Ia, mengaku yang menjadi permasalahan adalah semua pihak menginginkan agar kasus pembunuhan sadis dengan cara korban dimutilasi itu, bisa diusut tuntas sesuai permintaan Presiden RI dan Panglima TNI, sehingga masyarakat dan keluarga korban puas dengan proses hukum terhadap pelaku, termasuk yang melibatkan oknum anggota TNI.
Selain itu, Naman menginginkan agar motif lain dalam kejadian pembunuhan sadis warga Nduga itu, harus diungkap dengan gamblang.
Sampai hari ini, belum ada hasil otopsi. Karena itu, keluarga dan kami minta agar Polda Papua dan Polres Mimika segera otopsi atau tes DNA itu dipercepat. Kita ingin dorong tapi ketika hasil otopsi dan tes DNA belum ada, maka potongan tubuh korban yang ada di rumah sakit, tidak bisa dimakamkan atau pembakaran jenazah. Sebab, kalau statusnya Mr X, maka dalam adat kami tidak bisa dimakamkan,” ujarnya.
Yang jelas, Tim DPR Papua yang turun ke Timika untuk mengawal kasus mutilasi warga Nduga itu, merekomendasikan MRP dan DPR Papua segera bentuk Panitia Khusus (Pansus) dalam membantu proses pengungkapan kasus itu agar berjalan dan mendukung pihak berwajib untuk melaksanakan tugasnya dalam mengungkap kasus mutilasi 4 warga itu.
“Keluarga korban menginginkan adanya Pansus kasus itu. Selain itu, keluarga minta kasus mutilasi warga itu harus dibuka dan transparan, tidak boleh ditutup-tutupi.
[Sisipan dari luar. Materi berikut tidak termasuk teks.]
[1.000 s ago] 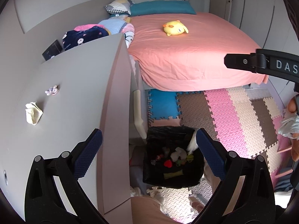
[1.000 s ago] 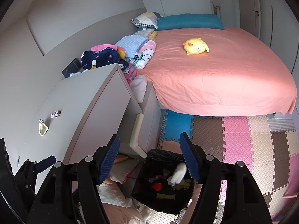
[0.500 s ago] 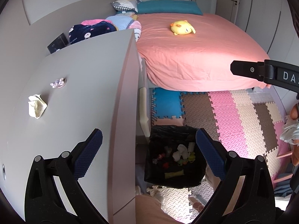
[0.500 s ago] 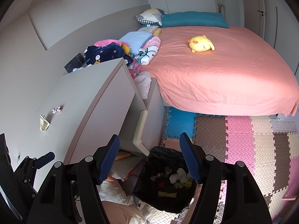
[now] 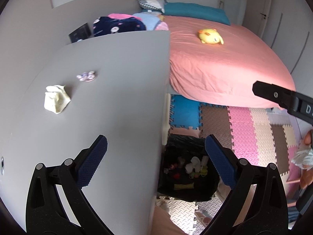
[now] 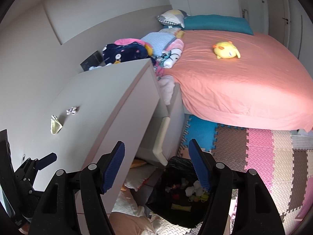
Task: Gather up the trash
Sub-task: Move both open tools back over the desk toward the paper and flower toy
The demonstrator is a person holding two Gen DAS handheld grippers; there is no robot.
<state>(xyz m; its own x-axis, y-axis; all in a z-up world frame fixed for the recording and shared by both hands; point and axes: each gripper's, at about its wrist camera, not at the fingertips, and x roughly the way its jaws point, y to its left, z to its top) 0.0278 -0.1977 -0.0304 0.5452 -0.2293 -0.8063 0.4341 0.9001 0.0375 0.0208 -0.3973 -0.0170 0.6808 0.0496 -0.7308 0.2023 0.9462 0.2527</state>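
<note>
A crumpled pale yellow tissue (image 5: 56, 99) lies on the grey desk top (image 5: 121, 82), with a small white and purple wrapper (image 5: 87, 76) just beyond it. My left gripper (image 5: 156, 146) hangs open and empty over the desk's near right edge, the tissue ahead to its left. On the floor beside the desk stands a black-lined trash bin (image 5: 187, 172) with several scraps inside. My right gripper (image 6: 156, 146) is open and empty above the bin (image 6: 182, 192). In that view the tissue (image 6: 55, 126) is far left, and one finger (image 6: 48, 159) of the left gripper shows.
A bed with a pink sheet (image 5: 225, 68) carries a yellow plush toy (image 5: 210, 37) and folded clothes (image 5: 119, 25). Coloured foam mats (image 5: 244, 121) cover the floor. A drawer unit (image 6: 172, 107) stands between desk and bed. Cloth lies under the desk (image 6: 137, 176).
Both grippers have slid left. The left one now hangs over the desk top, with the tissue closer and the bin off to its right. Both stay open and empty.
</note>
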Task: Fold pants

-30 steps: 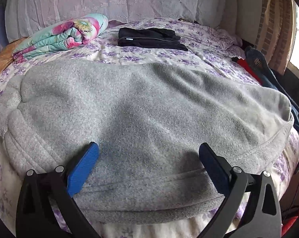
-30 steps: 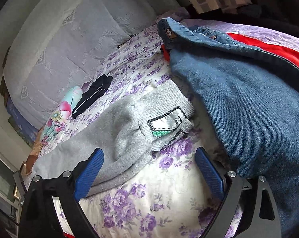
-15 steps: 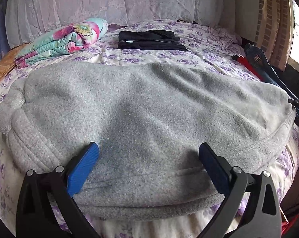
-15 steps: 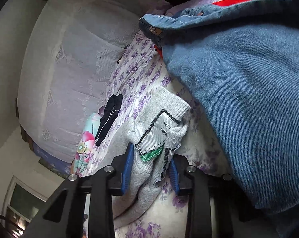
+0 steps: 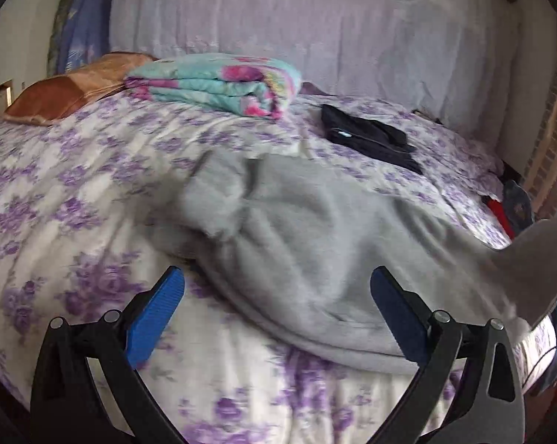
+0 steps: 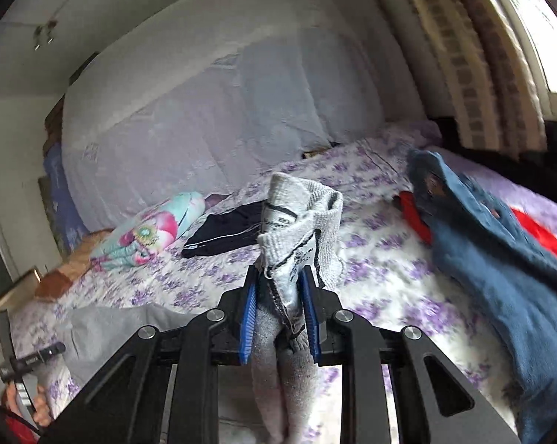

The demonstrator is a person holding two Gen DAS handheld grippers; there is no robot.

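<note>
Purple-flowered bedding covers the bed on which the work goes on, with a pale quilted headboard behind. On it lie the grey pants, their long axis running from a rumpled end near the middle of the bed across to the right of the left wrist view, where the cloth rises off the bedding toward the frame edge. That raised end is the waistband, its label showing; it sits between the blue pads of the right gripper, whose jaws are closing on it, pads pressing the bunched fabric. The left gripper hangs spread wide and empty just above the near edge of the pants, the cloth lying ahead of it and slightly to its right, nothing touching its pads. So the right hand is the one joined to the garment, and the free end lies closer to the left hand; my judgement is that the fold turns on carrying the waistband along that axis toward the far end. Farther out lie a folded floral blanket, a black garment, and blue jeans over something red at the right.
</note>
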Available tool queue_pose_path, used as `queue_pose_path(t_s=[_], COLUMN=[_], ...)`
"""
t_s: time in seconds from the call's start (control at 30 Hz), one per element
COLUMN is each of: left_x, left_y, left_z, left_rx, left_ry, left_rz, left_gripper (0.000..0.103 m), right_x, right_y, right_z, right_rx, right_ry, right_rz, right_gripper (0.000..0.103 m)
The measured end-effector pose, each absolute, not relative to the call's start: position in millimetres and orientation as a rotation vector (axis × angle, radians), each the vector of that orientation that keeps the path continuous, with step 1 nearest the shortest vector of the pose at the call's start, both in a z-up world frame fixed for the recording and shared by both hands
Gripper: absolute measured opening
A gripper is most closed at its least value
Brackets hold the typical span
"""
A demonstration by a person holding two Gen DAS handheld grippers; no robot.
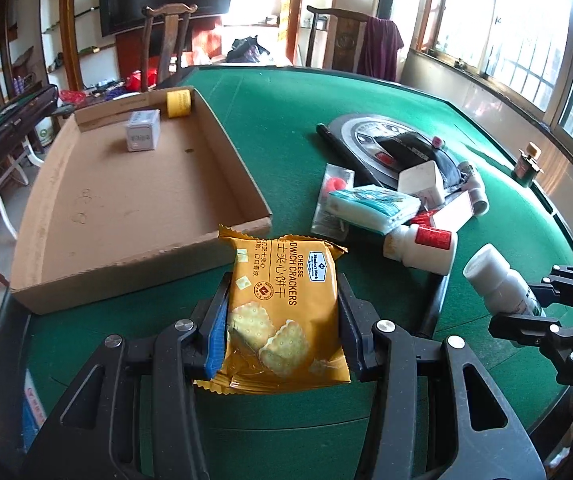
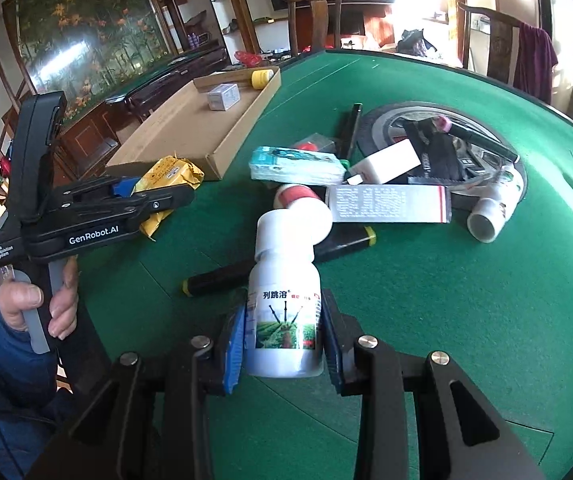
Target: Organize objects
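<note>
My left gripper [image 1: 282, 316] is shut on a yellow cheese cracker packet [image 1: 284, 304] and holds it above the green table, just short of the near edge of a shallow cardboard tray [image 1: 98, 216]. The tray holds a small grey box [image 1: 143, 131] and a yellow roll [image 1: 178, 103] at its far end. My right gripper [image 2: 282, 336] is shut on a white bottle with a field picture [image 2: 284, 300], held above the table. The right gripper and its bottle [image 1: 498, 280] show at the right in the left wrist view. The left gripper with the packet [image 2: 168, 176] shows at the left in the right wrist view.
A pile lies around a round centre plate [image 1: 366, 132]: a tissue pack [image 2: 294, 166], a white block [image 2: 386, 162], a red-labelled white bottle [image 2: 306, 206], a long white box [image 2: 386, 204], black pens [image 2: 222, 280]. Wooden chairs [image 1: 166, 40] stand beyond the table.
</note>
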State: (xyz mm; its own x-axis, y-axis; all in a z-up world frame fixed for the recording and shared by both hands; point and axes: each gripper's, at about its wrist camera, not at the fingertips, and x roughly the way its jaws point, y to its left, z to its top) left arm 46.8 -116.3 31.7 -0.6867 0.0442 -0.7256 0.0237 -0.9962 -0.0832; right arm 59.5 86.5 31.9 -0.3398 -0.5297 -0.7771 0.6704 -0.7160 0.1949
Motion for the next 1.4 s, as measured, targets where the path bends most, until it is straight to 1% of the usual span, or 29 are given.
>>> queue_pose_path(t_s=[0.43,1.03,1.4], left_x=[63.4,78.4,81.7], left_y=[-134.4,-169.3,-217.3], left_z=[42.8,62.3,71.8], left_rx=[-1.186,-1.136,-1.122], left_ry=[-0.128,-0.175,-0.302], left_rz=[2.946,3.041,3.114], left_gripper=[0.046,0.046,0.046], right_x=[65.9,64.7,54.0], right_y=[53.6,-1.4,-38.9], right_z=[39.5,57.6,66.5], right_rx=[1.122,1.095,1.074], right_ry=[0.247,0.285,0.262], right_rz=[-2.075,-2.024,-2.001], right_gripper=[0.034,0.034,0.034])
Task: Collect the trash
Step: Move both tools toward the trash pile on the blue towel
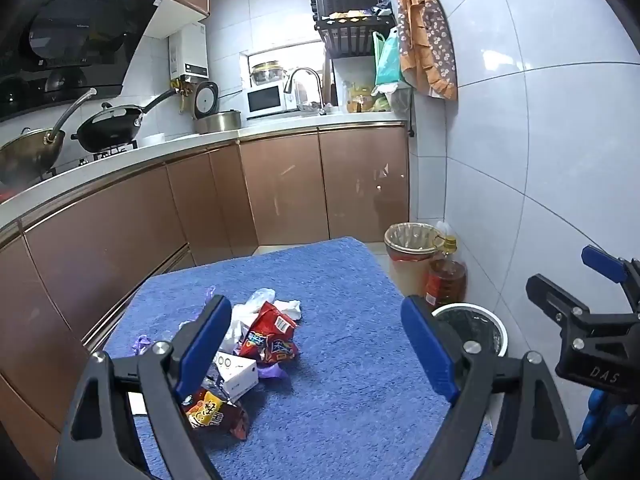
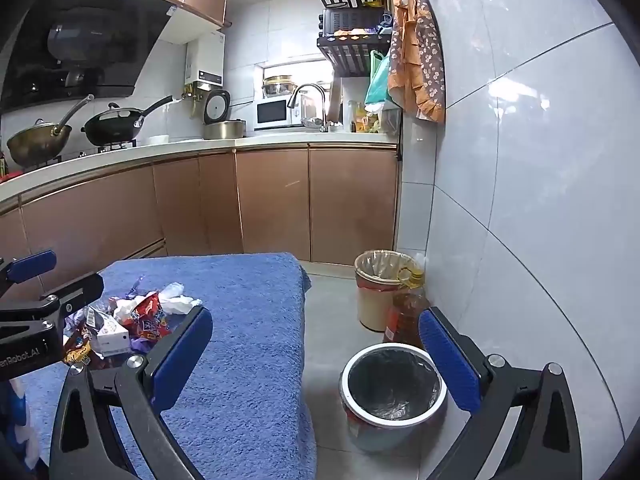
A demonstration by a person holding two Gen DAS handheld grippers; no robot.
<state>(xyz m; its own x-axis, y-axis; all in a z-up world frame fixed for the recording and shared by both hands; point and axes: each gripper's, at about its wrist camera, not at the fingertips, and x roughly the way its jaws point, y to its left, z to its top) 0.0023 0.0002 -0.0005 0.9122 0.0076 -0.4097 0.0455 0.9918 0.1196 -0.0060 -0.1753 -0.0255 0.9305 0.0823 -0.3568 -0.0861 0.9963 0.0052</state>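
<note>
A pile of trash lies on the blue towel-covered table (image 1: 340,280): a red snack wrapper (image 1: 270,336), a small white box (image 1: 240,374), an orange-brown snack bag (image 1: 214,412), white tissue (image 1: 290,306) and purple plastic. My left gripper (image 1: 316,344) is open and empty, just above the pile's right side. My right gripper (image 2: 316,350) is open and empty, over the table's right edge. The white-rimmed bin with a black liner (image 2: 394,388) stands on the floor right of the table. The pile also shows in the right wrist view (image 2: 140,316).
A second bin with a clear liner (image 2: 378,284) and a bottle of oil (image 2: 406,312) stand by the tiled wall. Brown cabinets (image 1: 280,192) and a counter with pans run along the left and back. The right gripper shows at the left view's right edge (image 1: 592,308).
</note>
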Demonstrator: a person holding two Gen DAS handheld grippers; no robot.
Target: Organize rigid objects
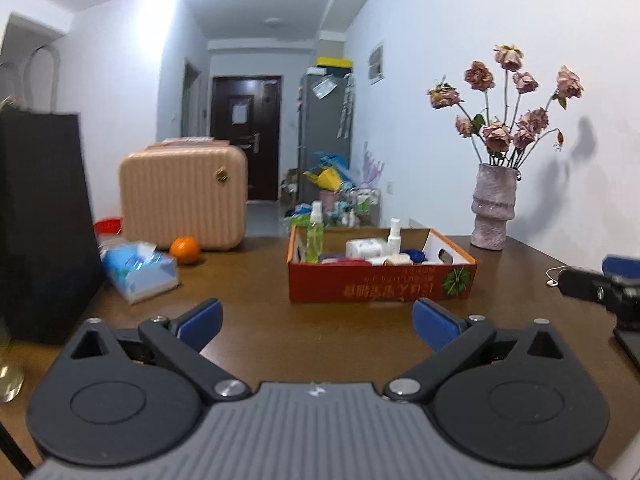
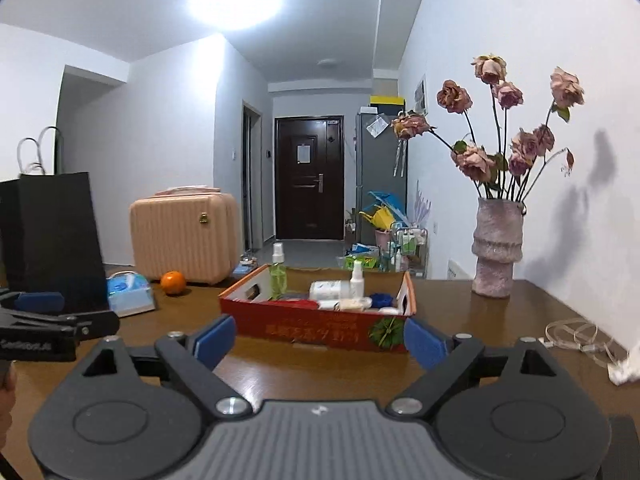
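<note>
A red cardboard box [image 1: 380,284] sits on the brown table [image 1: 320,344]; it also shows in the right wrist view [image 2: 316,326]. Inside stand a green spray bottle [image 1: 315,236], a small white spray bottle [image 1: 394,236], a white boxy item [image 1: 362,249], a blue item [image 2: 380,300] and other small things. An orange [image 1: 184,250] and a blue tissue pack [image 1: 138,272] lie to the box's left. My left gripper [image 1: 318,326] is open and empty, short of the box. My right gripper [image 2: 320,342] is open and empty, close to the box's front.
A pink ribbed case [image 1: 184,196] stands behind the orange. A black paper bag [image 1: 40,220] stands at far left. A vase of dried roses [image 1: 494,212] stands at back right by the wall. A white cable [image 2: 580,338] lies at right.
</note>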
Juga melibatkan keluarga, misalnya dalam otopsi, karena belum libatkan keluarga, padahal katanya terbuka namun tidak melibatkan keluarga, apalagi harus tandatangan keluarga,” tandasnya.
Sampai saat ini, potongan tubuh keempat korban mutilasi masih ada di rumah sakit di Timika sambil menunggu otopsi dan tes DNA.
“Kepala dan kaki belum diketemukan semua sampai hari ini. Yang ada hanya badan saja,” pungkasnya.